Mr. Roesler’s work earned him recognition by then U.S. Senator Jeff Bingaman, who recommended appointment as Circuit Judge to the Tenth Circuit Court of Appeals under the Obama administration, and the Garcia v. Miera case was featured on the front page of The New York Times and The Washington Post.  John appeared as a guest on the Phil Donahue national television talk show, and he was a speaker on school civil rights issues at several of the National Association for the Prevention of Child Abuse conventions. His work in school law is also featured as a treatise in 48 Am. Jur. Trials.

Upon moving to Denver in 1998, Mr. Roesler was appointed as Special Assistant Attorney General at the Colorado Department of Law for one year before resuming private practice.  During that short tenure, he litigated and obtained decertification of the teacher/coach in the Meeker case, where a boy was pulled out of a wrestling pile by his genitals causing severe injury. 

In Colorado, Mr. Roesler’s law practice has increasingly focused on ADA and Section 504 protections of persons with disabilities in various settings.  In education law, his practice covers each educational level, private and public, primary and secondary, as well as higher education, college, university and professional schools, including medical school students.  He very recently fought an ADA case against the University of Colorado Medical School all the way to the U.S. Supreme Court.  Regarding primary and secondary public school education, and obtaining a FAPE, Mr. Roesler is a Continuing Legal Education (CLE) seminar presenter to other Colorado attorneys on the subject of Alternative Court Remedies to IDEA.  He has extensive experience working with forensic Ph.D. psychologists to establish disability and psychological harm.
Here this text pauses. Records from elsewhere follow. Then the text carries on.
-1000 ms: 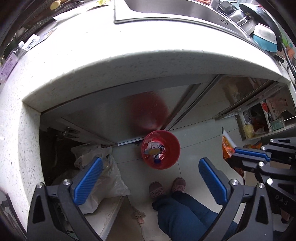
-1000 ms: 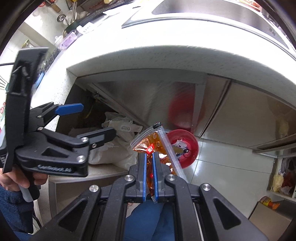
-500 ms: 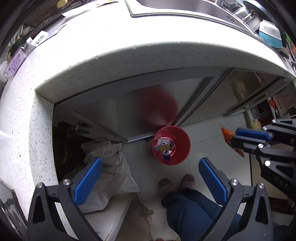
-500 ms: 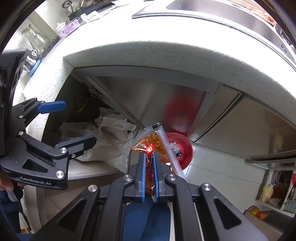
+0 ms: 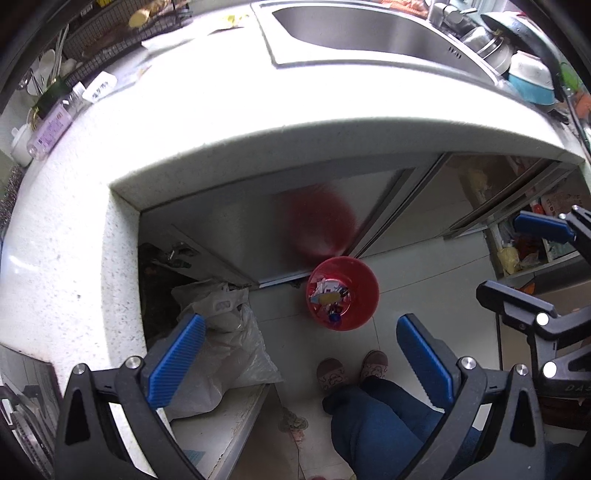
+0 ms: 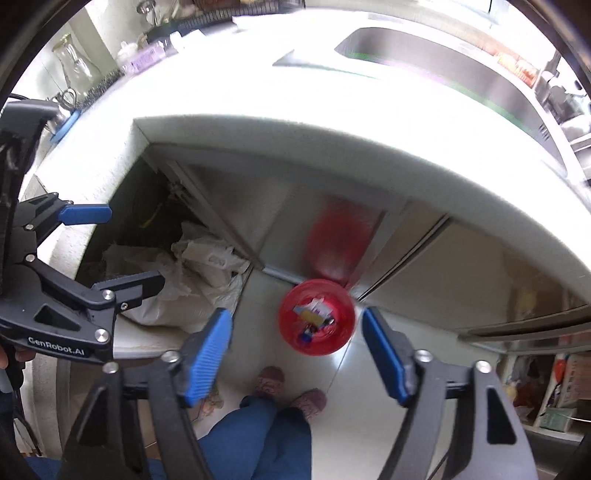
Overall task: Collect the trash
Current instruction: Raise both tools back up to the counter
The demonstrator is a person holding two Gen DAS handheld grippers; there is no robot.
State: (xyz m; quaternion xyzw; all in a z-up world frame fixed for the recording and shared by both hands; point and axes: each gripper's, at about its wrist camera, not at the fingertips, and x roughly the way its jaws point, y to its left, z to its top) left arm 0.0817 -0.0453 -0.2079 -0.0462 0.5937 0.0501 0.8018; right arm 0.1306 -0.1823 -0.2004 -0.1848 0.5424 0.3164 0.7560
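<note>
A red trash bin [image 5: 342,292] stands on the tiled floor against the steel cabinet fronts, with several wrappers inside; it also shows in the right wrist view [image 6: 317,322]. My left gripper [image 5: 301,360] is open and empty, high above the floor in front of the bin. My right gripper [image 6: 297,341] is open and empty, high above the bin; it appears at the right edge of the left wrist view [image 5: 532,258]. The orange snack wrapper is not visible between its fingers.
A white speckled countertop [image 5: 207,122] with a steel sink [image 5: 369,29] runs above the cabinets. Crumpled white plastic bags [image 5: 221,332] lie on a low shelf at left. The person's legs and slippers [image 5: 351,373] stand just before the bin. Dishes [image 5: 528,74] sit right of the sink.
My right gripper was shut on an orange snack wrapper; it has opened and the wrapper is gone from its fingers. Both grippers have risen, showing more countertop.
</note>
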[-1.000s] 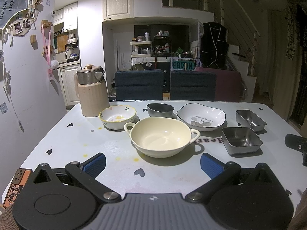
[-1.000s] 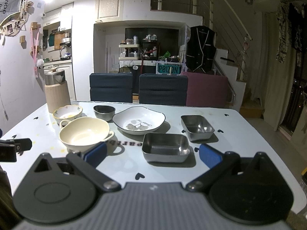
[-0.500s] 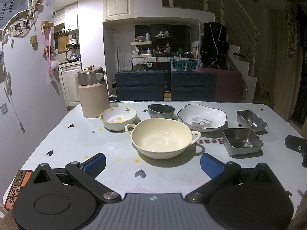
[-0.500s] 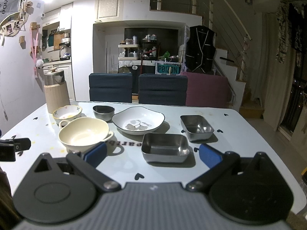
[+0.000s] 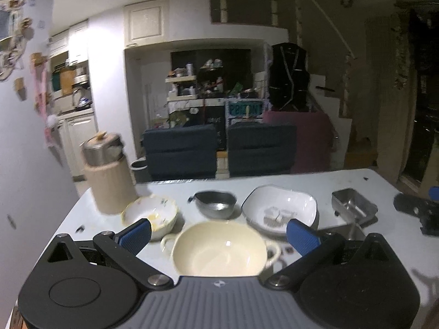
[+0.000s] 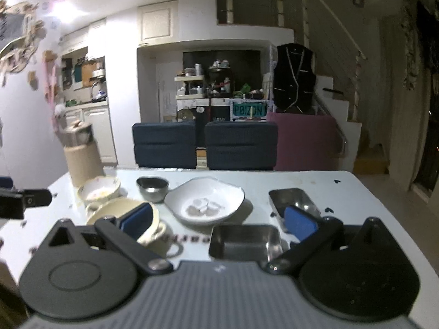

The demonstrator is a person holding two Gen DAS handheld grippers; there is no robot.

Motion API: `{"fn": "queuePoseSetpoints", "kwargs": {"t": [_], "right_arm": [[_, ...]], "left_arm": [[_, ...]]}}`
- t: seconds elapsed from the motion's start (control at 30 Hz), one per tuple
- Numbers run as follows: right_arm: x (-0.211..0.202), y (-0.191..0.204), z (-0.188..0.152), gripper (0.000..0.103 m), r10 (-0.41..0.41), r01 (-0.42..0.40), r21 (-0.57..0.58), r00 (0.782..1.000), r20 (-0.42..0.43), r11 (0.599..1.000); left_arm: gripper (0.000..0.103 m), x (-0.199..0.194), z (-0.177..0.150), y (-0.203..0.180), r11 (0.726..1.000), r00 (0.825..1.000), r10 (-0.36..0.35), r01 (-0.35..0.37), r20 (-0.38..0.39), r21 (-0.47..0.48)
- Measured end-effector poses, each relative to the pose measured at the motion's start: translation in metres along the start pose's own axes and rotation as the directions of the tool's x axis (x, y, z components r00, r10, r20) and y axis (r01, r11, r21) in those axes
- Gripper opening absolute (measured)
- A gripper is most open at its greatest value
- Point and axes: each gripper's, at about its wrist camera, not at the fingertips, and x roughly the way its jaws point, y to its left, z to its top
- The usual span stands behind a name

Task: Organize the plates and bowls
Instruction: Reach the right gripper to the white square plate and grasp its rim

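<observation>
Nothing looks sorted yet: the dishes lie spread singly across the table [image 6: 315,181], none stacked. The left gripper [image 5: 219,235] is spread wide over the cream two-handled bowl [image 5: 219,255] at lower centre; the right gripper [image 6: 218,220] is spread above the near steel tray [image 6: 245,242]. A teal sign [image 6: 248,110] mid-frame reads "POIZON"; the table's own lettering is illegible.

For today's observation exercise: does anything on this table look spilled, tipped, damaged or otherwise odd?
Nothing is tipped or broken. The small floral bowl has yellowish residue inside. The white plate shows pale patches, print or food, I cannot tell. Both views are blurred.
</observation>
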Motion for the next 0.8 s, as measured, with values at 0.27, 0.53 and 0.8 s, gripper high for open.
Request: {"fn": "queuePoseSetpoints", "kwargs": {"t": [0.27,0.53,0.8], "right_arm": [[0.082,-0.027,0.041,0.103,-0.007,0.013,0.127,0.999,-0.053,0.992],[0.175,-0.056,0.041,0.103,-0.015,0.067,0.284,0.983,-0.183,0.957],[0.255,-0.083,0.004,0.103,0.119,0.086,0.539,0.935,-0.335,0.838]], "left_arm": [[0.103,0.072,0.056,-0.005,0.989,0.991,-0.126,0.123,0.034,0.088],[0.103,0.174,0.095,-0.021,0.951,0.965,-0.26,0.262,-0.036,0.162],[0.102,0.269,0.103,-0.025,0.92,0.939,-0.305,0.333,-0.157,0.207]]}}
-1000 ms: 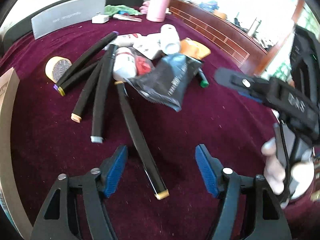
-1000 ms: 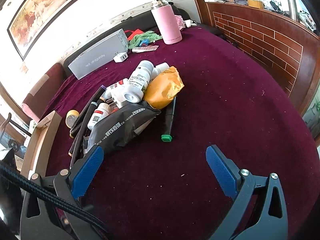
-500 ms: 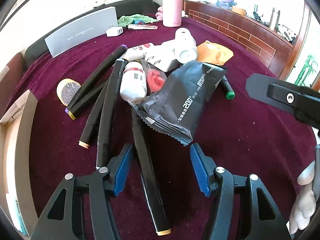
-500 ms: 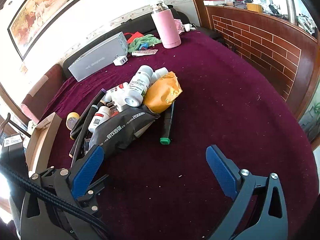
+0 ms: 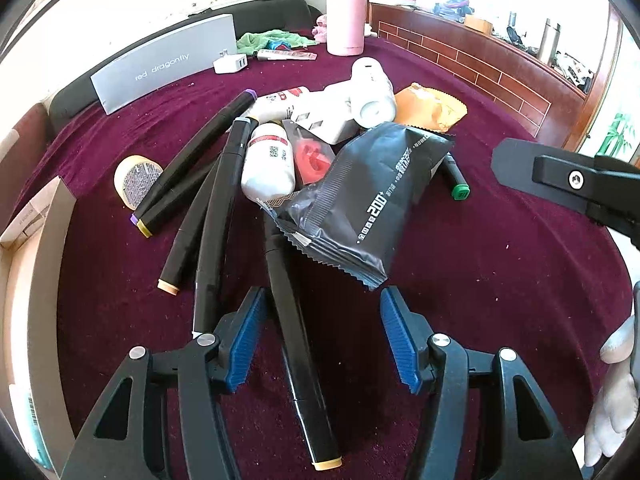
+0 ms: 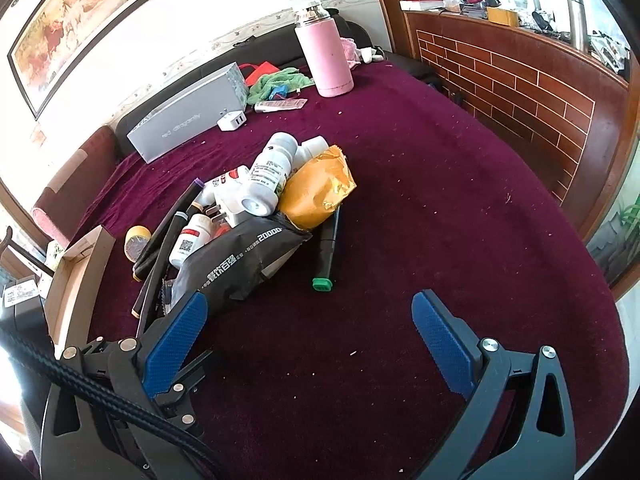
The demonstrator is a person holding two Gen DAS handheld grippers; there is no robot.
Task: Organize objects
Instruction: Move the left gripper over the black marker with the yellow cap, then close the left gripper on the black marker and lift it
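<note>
black marker (image 5: 298, 344) lies between the wide-open left gripper (image 5: 320, 344) pads, long axis running 12 to 6 o'clock, while the right gripper (image 6: 316, 340) hangs open, empty.

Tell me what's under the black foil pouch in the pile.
The black foil pouch lies over the upper end of a long black marker, and overlaps a red item and the green-capped marker. Anything else beneath it is covered.

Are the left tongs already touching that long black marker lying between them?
Apart. The left wrist view shows the left tongs open, with maroon cloth visible between each blue pad and the long black marker.
</note>
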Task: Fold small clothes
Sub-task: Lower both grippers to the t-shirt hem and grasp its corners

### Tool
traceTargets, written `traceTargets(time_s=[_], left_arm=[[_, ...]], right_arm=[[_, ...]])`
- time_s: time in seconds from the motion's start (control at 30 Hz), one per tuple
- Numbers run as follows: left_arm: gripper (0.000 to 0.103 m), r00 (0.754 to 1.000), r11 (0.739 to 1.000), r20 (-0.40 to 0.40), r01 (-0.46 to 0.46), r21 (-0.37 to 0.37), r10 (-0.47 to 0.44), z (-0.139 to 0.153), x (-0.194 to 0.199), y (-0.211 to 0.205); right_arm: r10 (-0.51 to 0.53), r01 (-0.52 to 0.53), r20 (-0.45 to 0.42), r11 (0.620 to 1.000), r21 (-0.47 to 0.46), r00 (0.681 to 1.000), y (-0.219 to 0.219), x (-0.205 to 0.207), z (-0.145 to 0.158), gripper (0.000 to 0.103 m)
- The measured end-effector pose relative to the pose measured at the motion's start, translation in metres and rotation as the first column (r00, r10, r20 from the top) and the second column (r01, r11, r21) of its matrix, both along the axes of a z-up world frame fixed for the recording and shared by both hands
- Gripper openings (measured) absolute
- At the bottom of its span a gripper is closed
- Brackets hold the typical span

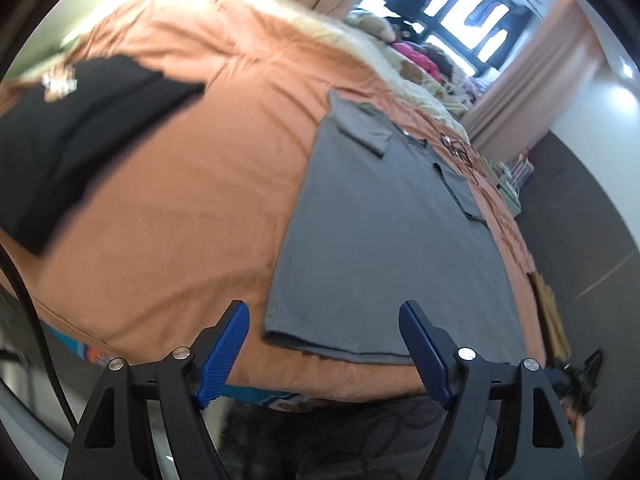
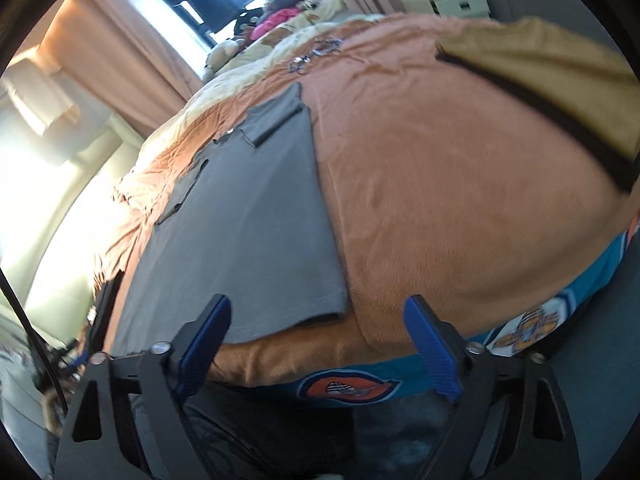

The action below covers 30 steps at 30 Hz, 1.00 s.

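Left gripper (image 1: 324, 348): fingers spread, nothing grasped, held over the near hem of the grey shirt (image 1: 384, 248). Right gripper (image 2: 318, 350): fingers spread, empty, held at the shirt's near right corner. The shirt is laid flat on the orange blanket (image 1: 172, 216), sleeves folded in at the far end. Black garment (image 1: 72, 136) seen far left; tan garment (image 2: 544, 80) far right.

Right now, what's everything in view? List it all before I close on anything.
grey shirt: 1, grey, flat on blanket, sleeves folded in, hem nearest both grippers
black garment: 1, black, folded, left on blanket
tan garment: 1, tan with black edge, right on blanket
blanket: 1, orange, covering bed
curtains: pink, by window
left gripper: 1, black with blue pads, open, empty, before hem
right gripper: 1, same, open, empty, before hem corner
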<state>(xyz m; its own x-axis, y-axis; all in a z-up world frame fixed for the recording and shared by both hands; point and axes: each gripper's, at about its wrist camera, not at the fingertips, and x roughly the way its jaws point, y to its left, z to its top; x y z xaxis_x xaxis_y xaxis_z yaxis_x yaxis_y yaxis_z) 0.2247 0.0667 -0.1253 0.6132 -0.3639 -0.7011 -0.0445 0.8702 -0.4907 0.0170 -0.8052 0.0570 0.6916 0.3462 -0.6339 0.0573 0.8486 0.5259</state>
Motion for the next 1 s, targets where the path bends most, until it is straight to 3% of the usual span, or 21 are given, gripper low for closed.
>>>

In the area of Prisoner Rights Law, Mr. Roesler just completed a considerable piece of ADA federal court litigation against the Colorado Department of Corrections (DOC) for its refusal to provide reasonable accommodations in its treatment of a sex offender inmate with mental impairments.  He brought about results including release on parole for his client. And in an earlier landmark victory, he successfully tried a Fourteenth Amendment procedural due process case in U.S. District Court, District of Colorado, which brought about systemic change in the DOC’s procedures, establishing the right to a hearing before removal from treatment.  

In the areas of Contract Litigation and Employment Law, in particular wrongful termination involving “Whistle Blower” activity, Mr. Roesler represents employees who have been wrongfully terminated in retaliation for disclosing unethical or illegal conduct by an employer.  He likes “Whistle Blower” cases because they can affect society as to fairness, justice, health and safety.  Besides practing law, John also enjoys reading (his favorite novels are The Trial by Kafka and The Stranger by Camus), hiking and skiing. His go-to ski area because of proximity to Denver is Copper Mountain, especially now with the Tucker Mountain “Three Bears” – accessed terrain.  He feels a definite connection between skiing, his life experiences, and being a lawyer, and says, “It’s all about taking the plunge, then making the turns.”